One of the most painful moments I had during my life was my most recent breakup I had when I was 18. The breakup was with someone I had started dating before my Junior year of high school and we broke up not even a month into my first semester of college.
My partner had asked me out twice before I had agreed during that summer, because I didn’t have feelings for them before during those other times and I didn’t think I was prepared for a relationship again at the time. Also, I really wasn’t ready for it during this second attempt either, but I was trying to get over something and thought I would try again.
When we first started dating, things were going alright and then they graduated (a year ahead of me) at the end of my Junior year. We saw each other every other weekend my senior year of high school when they came by from college. We would go places like the movies or just hang out in the car talking.
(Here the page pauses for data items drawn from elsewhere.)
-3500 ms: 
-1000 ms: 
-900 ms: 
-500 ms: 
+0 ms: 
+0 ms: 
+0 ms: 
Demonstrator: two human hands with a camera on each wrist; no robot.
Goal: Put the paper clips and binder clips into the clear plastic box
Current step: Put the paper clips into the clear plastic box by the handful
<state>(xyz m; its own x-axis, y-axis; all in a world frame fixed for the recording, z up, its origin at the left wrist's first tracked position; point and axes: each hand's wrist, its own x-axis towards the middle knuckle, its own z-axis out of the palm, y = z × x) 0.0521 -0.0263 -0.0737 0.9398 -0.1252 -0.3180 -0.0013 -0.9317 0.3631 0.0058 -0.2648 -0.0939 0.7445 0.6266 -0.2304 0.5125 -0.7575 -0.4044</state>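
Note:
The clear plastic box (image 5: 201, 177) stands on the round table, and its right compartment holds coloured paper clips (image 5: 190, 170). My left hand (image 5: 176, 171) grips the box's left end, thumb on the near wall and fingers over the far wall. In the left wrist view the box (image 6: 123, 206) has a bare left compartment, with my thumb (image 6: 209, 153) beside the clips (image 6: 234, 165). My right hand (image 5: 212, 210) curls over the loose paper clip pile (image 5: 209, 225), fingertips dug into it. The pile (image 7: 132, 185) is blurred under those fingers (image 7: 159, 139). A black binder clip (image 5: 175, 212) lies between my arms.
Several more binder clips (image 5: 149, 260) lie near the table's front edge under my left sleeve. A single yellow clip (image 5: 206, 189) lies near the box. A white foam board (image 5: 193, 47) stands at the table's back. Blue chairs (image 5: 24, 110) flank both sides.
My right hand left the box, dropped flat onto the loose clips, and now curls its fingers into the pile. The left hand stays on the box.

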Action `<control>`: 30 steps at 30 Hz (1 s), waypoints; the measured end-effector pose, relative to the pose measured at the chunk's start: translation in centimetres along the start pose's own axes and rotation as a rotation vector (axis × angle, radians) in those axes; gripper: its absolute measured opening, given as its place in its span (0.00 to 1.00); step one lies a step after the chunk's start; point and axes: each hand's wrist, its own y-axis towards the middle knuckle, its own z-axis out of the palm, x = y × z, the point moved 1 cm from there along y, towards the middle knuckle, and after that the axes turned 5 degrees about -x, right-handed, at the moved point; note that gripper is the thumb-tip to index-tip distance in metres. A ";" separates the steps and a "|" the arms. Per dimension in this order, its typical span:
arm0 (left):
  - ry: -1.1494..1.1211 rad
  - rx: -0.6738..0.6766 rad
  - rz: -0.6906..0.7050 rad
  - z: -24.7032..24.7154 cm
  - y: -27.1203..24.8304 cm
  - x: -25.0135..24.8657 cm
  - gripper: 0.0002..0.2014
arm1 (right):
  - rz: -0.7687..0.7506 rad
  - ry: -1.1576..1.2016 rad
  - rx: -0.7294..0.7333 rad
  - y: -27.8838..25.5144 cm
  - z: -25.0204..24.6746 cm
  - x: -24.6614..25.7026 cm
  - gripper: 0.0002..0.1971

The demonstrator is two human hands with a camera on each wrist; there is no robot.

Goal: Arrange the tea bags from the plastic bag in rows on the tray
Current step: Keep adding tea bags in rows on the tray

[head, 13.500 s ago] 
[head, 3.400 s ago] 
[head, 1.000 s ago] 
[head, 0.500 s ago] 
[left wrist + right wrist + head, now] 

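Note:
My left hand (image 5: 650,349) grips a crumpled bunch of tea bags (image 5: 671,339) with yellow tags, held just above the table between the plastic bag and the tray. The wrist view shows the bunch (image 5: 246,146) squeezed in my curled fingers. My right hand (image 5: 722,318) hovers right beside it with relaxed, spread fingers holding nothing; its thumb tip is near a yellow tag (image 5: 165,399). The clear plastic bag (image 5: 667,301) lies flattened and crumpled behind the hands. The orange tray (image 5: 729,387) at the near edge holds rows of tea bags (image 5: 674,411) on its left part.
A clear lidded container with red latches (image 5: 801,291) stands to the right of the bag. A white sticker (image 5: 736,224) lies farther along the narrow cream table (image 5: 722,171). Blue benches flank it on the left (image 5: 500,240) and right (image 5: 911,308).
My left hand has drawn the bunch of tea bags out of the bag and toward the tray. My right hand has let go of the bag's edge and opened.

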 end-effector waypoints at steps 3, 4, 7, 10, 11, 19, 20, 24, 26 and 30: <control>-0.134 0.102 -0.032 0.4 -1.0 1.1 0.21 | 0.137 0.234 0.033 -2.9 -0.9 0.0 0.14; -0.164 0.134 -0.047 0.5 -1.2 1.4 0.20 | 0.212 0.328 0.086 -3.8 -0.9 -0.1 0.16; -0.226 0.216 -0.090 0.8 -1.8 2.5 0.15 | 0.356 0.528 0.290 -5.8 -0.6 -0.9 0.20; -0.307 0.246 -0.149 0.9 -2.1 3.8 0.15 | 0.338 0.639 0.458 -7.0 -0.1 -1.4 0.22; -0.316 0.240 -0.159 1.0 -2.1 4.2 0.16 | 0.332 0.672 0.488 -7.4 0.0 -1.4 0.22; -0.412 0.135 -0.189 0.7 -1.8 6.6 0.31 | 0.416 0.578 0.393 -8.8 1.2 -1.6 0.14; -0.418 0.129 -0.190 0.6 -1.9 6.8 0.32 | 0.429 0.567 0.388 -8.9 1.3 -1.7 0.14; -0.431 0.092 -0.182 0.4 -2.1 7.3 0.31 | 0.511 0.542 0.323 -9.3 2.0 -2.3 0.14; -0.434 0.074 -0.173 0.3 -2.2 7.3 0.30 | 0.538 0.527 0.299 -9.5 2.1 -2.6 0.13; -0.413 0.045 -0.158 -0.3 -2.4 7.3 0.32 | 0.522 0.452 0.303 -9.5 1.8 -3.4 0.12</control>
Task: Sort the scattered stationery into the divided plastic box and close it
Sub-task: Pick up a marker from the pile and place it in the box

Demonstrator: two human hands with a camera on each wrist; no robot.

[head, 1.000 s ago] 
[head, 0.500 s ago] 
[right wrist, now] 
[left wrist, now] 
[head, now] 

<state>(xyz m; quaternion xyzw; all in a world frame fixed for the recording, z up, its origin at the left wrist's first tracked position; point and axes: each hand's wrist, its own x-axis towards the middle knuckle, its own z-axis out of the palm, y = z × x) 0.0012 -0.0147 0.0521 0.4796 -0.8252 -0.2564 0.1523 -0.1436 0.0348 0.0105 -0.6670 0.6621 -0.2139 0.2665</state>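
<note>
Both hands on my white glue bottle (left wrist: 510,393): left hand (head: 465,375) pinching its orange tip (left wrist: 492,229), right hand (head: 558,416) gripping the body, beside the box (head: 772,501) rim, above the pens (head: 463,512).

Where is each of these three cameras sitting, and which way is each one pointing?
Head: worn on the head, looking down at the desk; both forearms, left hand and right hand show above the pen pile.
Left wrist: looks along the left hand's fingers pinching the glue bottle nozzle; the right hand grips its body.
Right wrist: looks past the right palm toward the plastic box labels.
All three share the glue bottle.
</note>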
We weren’t perfect for each other by any means, but I was trying to fill a void that was sitting there for me.
During that last year, in the last few months especially, I would later discover they were telling their best friend at college about the issues they had with our relationship. I wasn’t easy to be with and I was too much for them, but they never told me those things until the relationship fell apart when I realized something was wrong. I was heartbroken finding out that they had been telling someone else our problems instead of working with me to solve them. They said we were done, after a lot of prying, but that they were open to trying later if things were better.
I’m not proud of how I handled the breakup. I bothered them and we were intimate after breaking up a few different times and I had negative coping mechanisms during those first couple months. It is not something I will ever allow to happen again.
I learned a lot from that breakup about myself. I learned more about what I needed in a relationship and the type of person I needed to look for. I also learned about the things I needed to do before I would be able to find the person that I wanted for me.